The softball bats and golf clubs have been stored away. All is quiet, too, at the basketball gymnasium, the volleyball courts and the soccer field.
Only the tennis team endures at Spelman College, and after the Great South Athletic Conference tournament the last weekend of April, it will also be done. Then Spelman, a historically black women’s college with alumnae who include former slaves and a Pulitzer Prize-winning author, will become the second college in the last decade to leave the N.C.A.A.altogether, the other being the New York City College of Technology in Brooklyn.
Officials at the college, whose 2,100 students make it the size of some high schools, decided last year to eliminate the athletic department. The college had 80 athletes spread across seven sports, but the athletic budget was roughly $900,000 for the 2012-13 academic year — from an overall operating budget of roughly $100 million.
“I was startled,” Spelman’s president, Beverly Tatum, said. “It seemed like a lot of money for 80 students.”
The highly unusual move by Spelman comes when few institutions seem to be able to resist the lure of intercollegiate sports, even as one scandal after another has tarnished the reputations of universities throughout the country.
The decision to shut down Spelman’s athletic program followed the announced intention of several colleges to leave the Great South, meaning the conference would have too few members to remain viable. For Spelman, joining another conference would have meant incurring higher travel costs, making improvements to the college’s athletic sites and fielding teams in additional sports.

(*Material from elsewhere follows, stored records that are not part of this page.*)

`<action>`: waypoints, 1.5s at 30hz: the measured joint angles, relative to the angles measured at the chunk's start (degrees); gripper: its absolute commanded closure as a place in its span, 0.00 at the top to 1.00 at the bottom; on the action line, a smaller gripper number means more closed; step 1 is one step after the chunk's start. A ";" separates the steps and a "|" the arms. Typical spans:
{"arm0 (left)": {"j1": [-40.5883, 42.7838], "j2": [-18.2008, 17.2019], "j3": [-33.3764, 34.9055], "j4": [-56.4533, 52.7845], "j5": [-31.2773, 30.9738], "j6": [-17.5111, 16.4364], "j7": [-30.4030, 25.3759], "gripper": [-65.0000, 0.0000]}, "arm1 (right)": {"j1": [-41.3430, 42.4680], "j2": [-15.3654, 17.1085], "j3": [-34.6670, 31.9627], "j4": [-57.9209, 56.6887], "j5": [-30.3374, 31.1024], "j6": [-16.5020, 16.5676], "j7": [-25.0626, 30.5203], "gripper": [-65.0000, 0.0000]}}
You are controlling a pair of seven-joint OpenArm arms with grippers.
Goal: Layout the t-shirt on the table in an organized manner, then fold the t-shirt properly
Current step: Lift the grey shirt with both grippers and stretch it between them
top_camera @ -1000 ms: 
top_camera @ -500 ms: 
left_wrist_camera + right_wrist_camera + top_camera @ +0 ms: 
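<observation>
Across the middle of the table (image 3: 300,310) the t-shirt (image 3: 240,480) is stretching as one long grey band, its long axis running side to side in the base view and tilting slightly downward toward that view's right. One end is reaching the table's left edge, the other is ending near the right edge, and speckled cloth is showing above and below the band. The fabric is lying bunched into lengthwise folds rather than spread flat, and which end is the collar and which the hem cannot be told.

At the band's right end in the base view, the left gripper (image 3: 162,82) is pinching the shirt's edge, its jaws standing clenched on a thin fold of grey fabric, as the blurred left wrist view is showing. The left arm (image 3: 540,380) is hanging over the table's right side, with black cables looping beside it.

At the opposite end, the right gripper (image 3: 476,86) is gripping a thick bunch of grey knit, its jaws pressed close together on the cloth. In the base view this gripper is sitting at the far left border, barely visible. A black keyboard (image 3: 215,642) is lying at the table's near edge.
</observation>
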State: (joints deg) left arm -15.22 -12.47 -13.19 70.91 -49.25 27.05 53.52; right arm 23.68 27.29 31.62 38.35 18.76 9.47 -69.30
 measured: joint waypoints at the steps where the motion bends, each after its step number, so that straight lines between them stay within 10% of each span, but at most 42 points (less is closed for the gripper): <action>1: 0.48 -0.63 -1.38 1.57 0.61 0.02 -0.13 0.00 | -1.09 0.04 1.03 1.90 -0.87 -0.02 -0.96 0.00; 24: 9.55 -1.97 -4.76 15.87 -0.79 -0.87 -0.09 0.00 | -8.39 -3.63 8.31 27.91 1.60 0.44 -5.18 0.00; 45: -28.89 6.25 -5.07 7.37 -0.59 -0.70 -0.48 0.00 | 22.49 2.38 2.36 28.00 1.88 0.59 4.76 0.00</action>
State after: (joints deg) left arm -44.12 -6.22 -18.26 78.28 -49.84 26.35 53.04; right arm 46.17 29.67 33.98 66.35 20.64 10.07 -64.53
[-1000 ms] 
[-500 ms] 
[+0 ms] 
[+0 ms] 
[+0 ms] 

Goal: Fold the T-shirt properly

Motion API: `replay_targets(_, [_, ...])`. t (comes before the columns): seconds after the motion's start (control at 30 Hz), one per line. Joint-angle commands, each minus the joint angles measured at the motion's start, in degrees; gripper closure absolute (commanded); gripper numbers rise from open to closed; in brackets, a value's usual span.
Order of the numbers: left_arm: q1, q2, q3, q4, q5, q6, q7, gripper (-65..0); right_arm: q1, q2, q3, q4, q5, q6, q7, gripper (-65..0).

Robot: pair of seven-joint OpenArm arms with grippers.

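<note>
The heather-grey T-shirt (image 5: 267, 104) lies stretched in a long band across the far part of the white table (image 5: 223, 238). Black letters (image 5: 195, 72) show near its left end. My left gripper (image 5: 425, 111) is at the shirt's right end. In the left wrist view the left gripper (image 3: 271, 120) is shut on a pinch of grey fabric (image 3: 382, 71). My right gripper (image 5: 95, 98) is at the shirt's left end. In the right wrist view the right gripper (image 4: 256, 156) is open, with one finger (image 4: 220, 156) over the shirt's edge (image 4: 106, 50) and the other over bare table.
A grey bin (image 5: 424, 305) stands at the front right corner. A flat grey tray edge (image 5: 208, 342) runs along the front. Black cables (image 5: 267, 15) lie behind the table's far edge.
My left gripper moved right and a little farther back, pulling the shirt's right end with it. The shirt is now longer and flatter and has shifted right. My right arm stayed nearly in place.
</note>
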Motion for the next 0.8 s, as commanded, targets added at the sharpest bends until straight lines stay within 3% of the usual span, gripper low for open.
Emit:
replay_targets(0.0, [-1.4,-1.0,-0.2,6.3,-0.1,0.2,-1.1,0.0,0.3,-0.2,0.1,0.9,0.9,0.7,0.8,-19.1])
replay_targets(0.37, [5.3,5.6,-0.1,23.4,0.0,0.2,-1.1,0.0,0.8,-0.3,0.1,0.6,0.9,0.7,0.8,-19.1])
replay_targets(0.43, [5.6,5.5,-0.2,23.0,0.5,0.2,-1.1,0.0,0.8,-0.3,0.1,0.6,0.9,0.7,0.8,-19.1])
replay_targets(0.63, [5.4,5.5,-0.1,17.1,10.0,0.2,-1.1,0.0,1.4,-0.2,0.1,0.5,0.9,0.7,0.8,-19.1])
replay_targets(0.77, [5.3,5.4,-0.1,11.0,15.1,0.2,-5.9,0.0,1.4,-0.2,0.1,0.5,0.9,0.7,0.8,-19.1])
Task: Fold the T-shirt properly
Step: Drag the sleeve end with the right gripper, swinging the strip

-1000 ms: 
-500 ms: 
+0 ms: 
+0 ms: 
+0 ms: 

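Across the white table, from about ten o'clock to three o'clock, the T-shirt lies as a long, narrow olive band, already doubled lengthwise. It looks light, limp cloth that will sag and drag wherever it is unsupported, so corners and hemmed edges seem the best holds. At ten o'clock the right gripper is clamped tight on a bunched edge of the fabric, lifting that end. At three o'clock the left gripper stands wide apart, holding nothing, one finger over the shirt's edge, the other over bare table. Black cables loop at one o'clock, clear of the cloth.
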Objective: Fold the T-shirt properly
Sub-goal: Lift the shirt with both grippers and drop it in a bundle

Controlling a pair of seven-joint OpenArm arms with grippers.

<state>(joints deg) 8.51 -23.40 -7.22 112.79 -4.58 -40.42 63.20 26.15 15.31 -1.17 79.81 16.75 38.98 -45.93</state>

While watching a basketball game in the Jaguars’ 62-year-old gymnasium, where a shorter-than-regulation court has necessitated a waiver from the N.C.A.A., Dr. Tatum began to wonder what the players would do for exercise after their eligibility expired.
Dr. Tatum had become alarmingly aware of data showing that young black women were prone to diabetes, heart disease and other ailments linked to poor diet and exercise. Observing candles being lighted on campus at 10-year reunions in memory of alumnae who had died was chilling and revealing.
A remedy seemed obvious: disband N.C.A.A.-level sports and reallocate the money devoted to them toward establishing a wellness program that could take advantage of the college’s gym, courts and fields.